Your assignment – Please quote exactly the opening lines of the data, from the first line to the one where "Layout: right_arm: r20" appears.
** Records shown follows **
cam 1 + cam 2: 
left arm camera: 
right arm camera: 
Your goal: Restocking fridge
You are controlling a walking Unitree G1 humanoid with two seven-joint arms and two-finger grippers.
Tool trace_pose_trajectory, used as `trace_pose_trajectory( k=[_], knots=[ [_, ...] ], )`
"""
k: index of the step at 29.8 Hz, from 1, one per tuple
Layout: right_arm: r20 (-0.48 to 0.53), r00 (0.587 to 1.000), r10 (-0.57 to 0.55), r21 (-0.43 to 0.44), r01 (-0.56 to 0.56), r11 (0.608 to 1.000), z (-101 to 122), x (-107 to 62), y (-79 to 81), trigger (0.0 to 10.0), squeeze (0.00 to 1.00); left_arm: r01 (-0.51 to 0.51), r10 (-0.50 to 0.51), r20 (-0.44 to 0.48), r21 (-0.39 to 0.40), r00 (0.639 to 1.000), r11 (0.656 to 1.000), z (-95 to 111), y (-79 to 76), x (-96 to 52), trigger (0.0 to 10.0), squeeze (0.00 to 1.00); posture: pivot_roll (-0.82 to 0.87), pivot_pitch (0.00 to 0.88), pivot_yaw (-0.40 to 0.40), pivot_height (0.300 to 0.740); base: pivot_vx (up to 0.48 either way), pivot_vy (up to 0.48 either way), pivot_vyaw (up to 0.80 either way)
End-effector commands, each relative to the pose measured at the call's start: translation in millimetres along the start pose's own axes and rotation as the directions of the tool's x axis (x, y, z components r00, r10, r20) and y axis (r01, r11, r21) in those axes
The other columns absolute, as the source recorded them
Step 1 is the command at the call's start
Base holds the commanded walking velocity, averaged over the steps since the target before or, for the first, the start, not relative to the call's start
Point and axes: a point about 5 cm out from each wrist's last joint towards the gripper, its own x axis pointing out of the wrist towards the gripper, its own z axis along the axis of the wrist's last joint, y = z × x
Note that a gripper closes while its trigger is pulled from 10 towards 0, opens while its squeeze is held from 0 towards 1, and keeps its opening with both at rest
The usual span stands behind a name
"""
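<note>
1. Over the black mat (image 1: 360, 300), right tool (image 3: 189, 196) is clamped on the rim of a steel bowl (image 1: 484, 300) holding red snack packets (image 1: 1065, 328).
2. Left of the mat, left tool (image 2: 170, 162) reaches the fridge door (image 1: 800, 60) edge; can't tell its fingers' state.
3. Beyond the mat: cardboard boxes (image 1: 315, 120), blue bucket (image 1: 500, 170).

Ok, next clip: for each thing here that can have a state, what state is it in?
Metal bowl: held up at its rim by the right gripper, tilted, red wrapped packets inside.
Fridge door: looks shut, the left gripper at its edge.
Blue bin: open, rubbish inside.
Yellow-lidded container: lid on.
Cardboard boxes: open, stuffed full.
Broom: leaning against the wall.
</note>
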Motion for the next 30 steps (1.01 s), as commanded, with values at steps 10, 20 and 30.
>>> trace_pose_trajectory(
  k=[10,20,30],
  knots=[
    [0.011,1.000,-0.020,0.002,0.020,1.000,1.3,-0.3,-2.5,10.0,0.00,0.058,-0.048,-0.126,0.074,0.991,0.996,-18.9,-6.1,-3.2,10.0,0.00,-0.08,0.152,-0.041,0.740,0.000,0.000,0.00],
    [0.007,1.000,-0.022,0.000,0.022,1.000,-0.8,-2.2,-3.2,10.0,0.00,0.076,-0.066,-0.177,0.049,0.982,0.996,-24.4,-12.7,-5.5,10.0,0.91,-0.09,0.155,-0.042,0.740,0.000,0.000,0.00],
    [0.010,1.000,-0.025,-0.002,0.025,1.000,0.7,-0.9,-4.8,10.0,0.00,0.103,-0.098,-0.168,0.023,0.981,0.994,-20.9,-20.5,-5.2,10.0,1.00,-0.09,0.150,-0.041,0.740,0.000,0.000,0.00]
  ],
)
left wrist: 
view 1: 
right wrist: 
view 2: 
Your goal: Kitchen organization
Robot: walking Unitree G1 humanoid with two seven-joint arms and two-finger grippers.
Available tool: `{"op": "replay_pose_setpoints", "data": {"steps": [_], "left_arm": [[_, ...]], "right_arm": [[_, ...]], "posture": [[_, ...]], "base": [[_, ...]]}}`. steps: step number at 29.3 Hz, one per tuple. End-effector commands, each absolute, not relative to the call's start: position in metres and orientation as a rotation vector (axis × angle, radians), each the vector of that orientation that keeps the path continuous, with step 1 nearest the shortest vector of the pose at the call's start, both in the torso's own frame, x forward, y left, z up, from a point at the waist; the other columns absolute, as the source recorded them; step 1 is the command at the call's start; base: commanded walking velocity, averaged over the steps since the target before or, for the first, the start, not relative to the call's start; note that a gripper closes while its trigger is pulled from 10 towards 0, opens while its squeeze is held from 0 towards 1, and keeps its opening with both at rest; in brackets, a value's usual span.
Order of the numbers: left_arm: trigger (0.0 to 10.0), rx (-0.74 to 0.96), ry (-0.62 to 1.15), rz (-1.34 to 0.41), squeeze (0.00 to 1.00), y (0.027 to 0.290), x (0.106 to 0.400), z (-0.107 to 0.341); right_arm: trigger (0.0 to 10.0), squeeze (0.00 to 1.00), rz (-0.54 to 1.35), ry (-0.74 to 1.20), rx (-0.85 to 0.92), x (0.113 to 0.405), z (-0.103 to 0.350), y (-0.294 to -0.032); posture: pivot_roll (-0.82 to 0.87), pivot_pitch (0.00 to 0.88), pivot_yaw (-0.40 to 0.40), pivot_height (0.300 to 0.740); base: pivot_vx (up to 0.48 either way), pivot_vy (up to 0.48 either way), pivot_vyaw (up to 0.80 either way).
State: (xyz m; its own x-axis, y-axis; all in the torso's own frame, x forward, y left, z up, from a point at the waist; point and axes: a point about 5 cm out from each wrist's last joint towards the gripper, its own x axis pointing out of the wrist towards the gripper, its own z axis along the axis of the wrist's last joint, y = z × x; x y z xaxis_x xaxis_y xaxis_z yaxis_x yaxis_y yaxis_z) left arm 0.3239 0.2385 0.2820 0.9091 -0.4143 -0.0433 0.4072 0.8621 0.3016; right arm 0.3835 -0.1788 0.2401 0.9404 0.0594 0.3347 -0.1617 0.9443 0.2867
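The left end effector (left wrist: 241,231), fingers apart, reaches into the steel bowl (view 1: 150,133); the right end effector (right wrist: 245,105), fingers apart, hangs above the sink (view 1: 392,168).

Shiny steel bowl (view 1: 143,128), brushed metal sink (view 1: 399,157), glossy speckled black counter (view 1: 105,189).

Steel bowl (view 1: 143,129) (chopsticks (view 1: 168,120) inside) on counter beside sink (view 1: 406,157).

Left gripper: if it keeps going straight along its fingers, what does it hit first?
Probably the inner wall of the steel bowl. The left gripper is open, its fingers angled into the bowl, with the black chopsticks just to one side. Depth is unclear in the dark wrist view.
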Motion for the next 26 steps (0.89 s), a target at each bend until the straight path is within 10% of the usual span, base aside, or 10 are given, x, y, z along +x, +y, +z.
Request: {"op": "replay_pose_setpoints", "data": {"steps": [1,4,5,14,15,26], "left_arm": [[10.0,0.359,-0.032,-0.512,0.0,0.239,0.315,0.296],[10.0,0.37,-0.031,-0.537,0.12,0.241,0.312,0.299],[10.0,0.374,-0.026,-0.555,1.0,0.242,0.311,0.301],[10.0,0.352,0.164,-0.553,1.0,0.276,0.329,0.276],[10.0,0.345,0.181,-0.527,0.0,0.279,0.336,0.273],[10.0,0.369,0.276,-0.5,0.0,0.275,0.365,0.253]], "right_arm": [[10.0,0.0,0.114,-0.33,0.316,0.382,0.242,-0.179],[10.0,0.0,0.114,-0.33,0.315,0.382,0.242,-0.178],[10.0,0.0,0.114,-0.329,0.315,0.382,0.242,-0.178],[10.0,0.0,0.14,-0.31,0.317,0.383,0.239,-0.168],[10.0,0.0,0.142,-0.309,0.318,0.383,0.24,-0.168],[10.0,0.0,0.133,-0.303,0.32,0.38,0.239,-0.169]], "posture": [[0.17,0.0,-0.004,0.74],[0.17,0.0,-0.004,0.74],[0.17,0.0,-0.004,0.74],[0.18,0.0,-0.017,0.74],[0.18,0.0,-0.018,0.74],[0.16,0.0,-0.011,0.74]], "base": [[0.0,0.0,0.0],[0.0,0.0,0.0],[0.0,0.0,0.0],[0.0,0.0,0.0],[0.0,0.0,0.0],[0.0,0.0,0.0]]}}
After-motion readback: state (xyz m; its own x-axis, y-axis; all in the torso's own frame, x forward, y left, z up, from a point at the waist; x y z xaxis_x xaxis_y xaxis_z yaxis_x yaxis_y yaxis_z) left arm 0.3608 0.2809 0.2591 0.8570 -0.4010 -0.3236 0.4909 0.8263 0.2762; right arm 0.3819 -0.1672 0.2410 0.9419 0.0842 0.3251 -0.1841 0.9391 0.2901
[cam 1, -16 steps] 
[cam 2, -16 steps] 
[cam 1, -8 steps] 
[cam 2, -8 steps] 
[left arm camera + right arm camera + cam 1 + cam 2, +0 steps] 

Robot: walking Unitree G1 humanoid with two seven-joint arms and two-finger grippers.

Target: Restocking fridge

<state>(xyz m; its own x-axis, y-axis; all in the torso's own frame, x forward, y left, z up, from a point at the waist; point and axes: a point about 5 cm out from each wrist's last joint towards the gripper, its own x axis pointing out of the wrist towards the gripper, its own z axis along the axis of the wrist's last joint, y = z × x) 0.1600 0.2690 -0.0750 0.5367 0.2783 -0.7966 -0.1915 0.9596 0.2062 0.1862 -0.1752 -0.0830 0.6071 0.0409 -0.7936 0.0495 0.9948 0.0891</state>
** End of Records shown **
Answer for this exercise –
cam 1 + cam 2: 
left arm camera: 
right arm camera: 
Your goal: Restocking fridge
You are controlling a walking Unitree G1 humanoid with two seven-joint arms and two-finger grippers.
Tool trace_pose_trajectory, used as `trace_pose_trajectory( k=[_], knots=[ [_, ...] ], )`
"""
k: index of the step at 29.8 Hz, from 1, one per tuple
Layout: right_arm: r20 (-0.48 to 0.53), r00 (0.587 to 1.000), r10 (-0.57 to 0.55), r21 (-0.43 to 0.44), r01 (-0.56 to 0.56), r11 (0.608 to 1.000), z (-101 to 122), x (-107 to 62), y (-79 to 81), trigger (0.0 to 10.0), squeeze (0.00 to 1.00); left_arm: r01 (-0.51 to 0.51), r10 (-0.50 to 0.51), r20 (-0.44 to 0.48), r21 (-0.39 to 0.40), r00 (0.639 to 1.000), r11 (0.656 to 1.000), z (-95 to 111), y (-79 to 76), x (-96 to 52), trigger (0.0 to 10.0), squeeze (0.00 to 1.00); posture: pivot_roll (-0.82 to 0.87), pivot_pitch (0.00 to 0.88), pivot_yaw (-0.40 to 0.40), pivot_height (0.300 to 0.740); base: pivot_vx (up to 0.48 either way), pivot_vy (up to 0.48 either way), pivot_vyaw (up to 0.80 either way)

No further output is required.